Здесь также сохранилась только ветвь {CLOB1, CLOTE} против {FINM2, ENTFA, LACAC, LACDA, LACLM, STRP1}, появились ветви:
- {CLOB1, CLOTE, ENTFA} против {LACAC, LACDA, LACLM, STRP1, FINM2}
- {LACAC, LACDA, LACLM, STRP1} против {CLOB1, CLOTE, FINM2, ENTFA}
- {LACDA, STRP1} против {ENTFA, CLOB1, CLOTE, FINM2, LACAC, LACLM}
- {LACLM, LACDA, STRP1} против {ENTFA, CLOB1, CLOTE, FINM2, LACAC}
- {LACAC, LACDA, LACLM, STRP1, ENTFA} против {CLOB1, CLOTE, FINM2}
Импортировала выравнивание (файл в fasta-формате) в программу Mega, выбрав при импорте "Analyze". Реконструировала дерево методом "Maximum Parsimony". Укоренила дерево в наиболее правильную, с моей точки зрения, ветвь.
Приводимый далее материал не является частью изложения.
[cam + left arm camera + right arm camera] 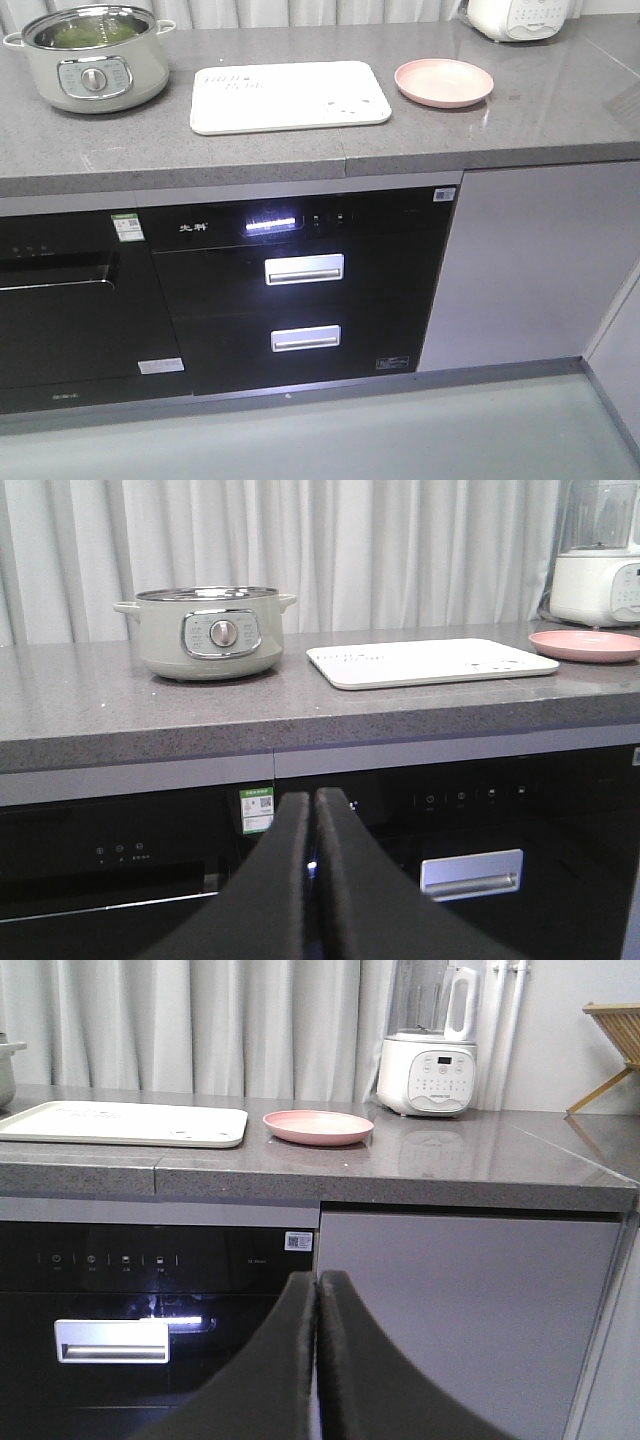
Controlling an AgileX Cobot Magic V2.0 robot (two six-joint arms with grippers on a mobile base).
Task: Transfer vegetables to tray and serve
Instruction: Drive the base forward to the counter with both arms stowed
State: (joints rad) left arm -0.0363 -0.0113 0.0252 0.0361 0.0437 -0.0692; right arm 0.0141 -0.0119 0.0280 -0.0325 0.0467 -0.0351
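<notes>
A grey countertop (300,150) is seen running across the front view, above dark appliance fronts. The cream-white tray (290,100) is laid flat near the middle of it, with its long axis along the counter edge, and nothing is seen resting on it. A pale-green pot (95,75) is set just to the tray's left, apart from it, and a pink plate (443,82) is placed just to the tray's right. The vegetables (95,32) are found inside the pot as a green mass below the rim; their long axis cannot be made out from here. The left gripper (313,798) is held below counter level with its fingers pressed together on nothing, and the pot is seen above it and slightly to its left in the left wrist view. The right gripper (316,1278), likewise closed and empty, is held low in front of the cabinet, roughly under the plate, with the pot almost out of its view. The left arm is therefore judged the nearer one for a reach up and into the pot.
</notes>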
Ниже приведено изображение дерева (рисунок 7).
Рисунок 7. Укорененное дерево выбранных организмов, сделанное в программе Mega.
Единственное, что возможно было сделать с деревом, полученным таким методом, чтобы сделать его похожим на правильное, это сделать укоренение таким образом, чтобы таксономически правильно были разделены порядки. Данное дерево отличается от правильного тем, что в нем содержит ветви:
- {LACDA, STRP1} против {ENTFA, CLOB1, CLOTE, FINM2, LACAC, LACLM},
- {LACLM, STRP1, LACDA} против {CLOB1, CLOTE, FINM2, LACAC, ENTFA},
- {LACLM, STRP1, LACDA, LACAC} против {CLOB1, CLOTE, FINM2, ENTFA}.